社會對女性的價值判斷在近十年網絡的發展演變得越來越極端和強烈。“女性的姿態,好像是一種誘惑,但實際又處于掙扎的狀態。女性地位本質上沒有改變,社會屬性讓我們不得不這樣——家庭、社會和本能。但無論從什么角度來說,女性的傷害大多是來自人類自身的欲望和矛盾。而作為女性畫家,創作也是一種思考,作品其實一種反思,讓自己能從容應對。”
生命意義在藝術中的探究
自稱為悲觀主義者的高虹在她的作品中也一直在表現自己對生命的思考。她認為,生存本質最終其實只是虛無。“從出生走向死亡,人就是孤獨的物種;而面對死亡這種終極哲學問題的永遠只是一個人,所以人都是孤獨的。交融都是暫時的,哪怕是自己的伴侶和孩子,只能在一定階段上陪伴自己。”高虹在作品中賦予了諸多文學性的東西,畫面本身更賦予了詩意的拓展,而這些都是原生態的精神寫照。“很多人可能會認為我畫中的人物體現出悲傷的氣息,但并非如此消極。我筆下的人物都帶著生命的桂冠,即便是在虛無中,同樣有光明。所謂生命中不好的東西不是真的不好,只是一種經歷。”

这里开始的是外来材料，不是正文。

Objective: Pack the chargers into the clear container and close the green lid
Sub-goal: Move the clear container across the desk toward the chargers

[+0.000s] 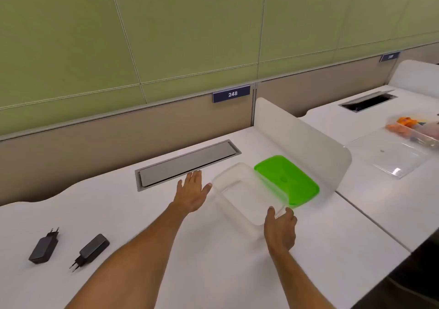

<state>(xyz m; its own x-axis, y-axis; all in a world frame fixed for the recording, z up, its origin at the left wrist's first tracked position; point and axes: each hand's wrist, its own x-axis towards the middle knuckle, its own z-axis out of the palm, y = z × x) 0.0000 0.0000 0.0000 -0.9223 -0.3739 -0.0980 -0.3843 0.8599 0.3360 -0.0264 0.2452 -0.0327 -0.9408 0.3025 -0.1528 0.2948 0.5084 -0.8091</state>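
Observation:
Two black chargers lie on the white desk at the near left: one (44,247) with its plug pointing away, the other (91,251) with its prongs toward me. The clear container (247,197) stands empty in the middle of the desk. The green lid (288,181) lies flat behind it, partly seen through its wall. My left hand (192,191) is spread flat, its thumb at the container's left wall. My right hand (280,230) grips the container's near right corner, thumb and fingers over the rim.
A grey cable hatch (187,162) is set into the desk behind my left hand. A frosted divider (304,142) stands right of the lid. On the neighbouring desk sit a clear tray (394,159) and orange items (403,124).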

高虹對生命的思考源于家庭經歷,她的母親過世得很早,她提到記憶中的一個細節是在某一次母親要她帶一面鏡子去病房。“那年我11歲,當時還并不太能夠理解。只記得病房里的很多病人當時的狀態都是很好的,帶鏡子是還要端正自己的容貌。”高虹說,那時候她隱約覺得,人即使知道自己的生命終有一天消失,卻還是要健康堅強地生活。“苦難,那是上天給我們的生命體驗,可以選擇努力改變,但是不要抱怨。一切的存在本質也許都是虛無,但讓生命在這個過程中變得有意義,也許就是人在生存中本應有的使命。”這也是高虹畫作中那種獨特氣質散發出來的感覺——悲觀主義者的姿態,但顯得如此冷靜而從容。
在高虹近新創作的《城市肖像》系列中,畫面上有了新的語言探索。那些“受傷害者”的感覺和色彩發生了變化,是暗色中的一抹艷麗,卻更呈現出城市生活的虛無感和隱藏在背后的傷害。高虹說,這些都是欲望城市下的產物。“從我個人的角度來說,青少年在當下收到傷害的潛在信息量其實是大于成年女性的。畢竟在當下這樣的浮躁生存環境,對人性本身不是很好的狀態。”高虹解讀,在這系列的畫面中,小孩子的頭發都是白色的,象征他們在“侵蝕”之下,已并非純真。“單純的本真和開化后的糟粕都是并存的。”她一直在繪畫中實踐著懷疑與反思,更深層地挖掘出生命內在的意義。
繪畫如何反映人與自身、與社會,甚至是終極思考,一直是高虹探索的道路。“每個人總是找到自己新的高度和表達方式,并逐步突破。做藝術不是強求,天分和自身的經歷都是重要的,而創作中不斷的試驗也會不間斷地豐富自己的藝術語言。”高虹笑稱,自己一直是一個較敏感的人,而這一點也反映在自己的作品中,“只要能打動觀者的就是最好的作品。我的作品是誠實的,必須要求自己簡單真誠地面對和思考。”高虹說,自己的藝術創作又會進入新的階段,“要突破固有創作的慣性,表達自我,誠實的面對自己,表達想要表達的東西,這也就是最完善的自己和生命的意義。”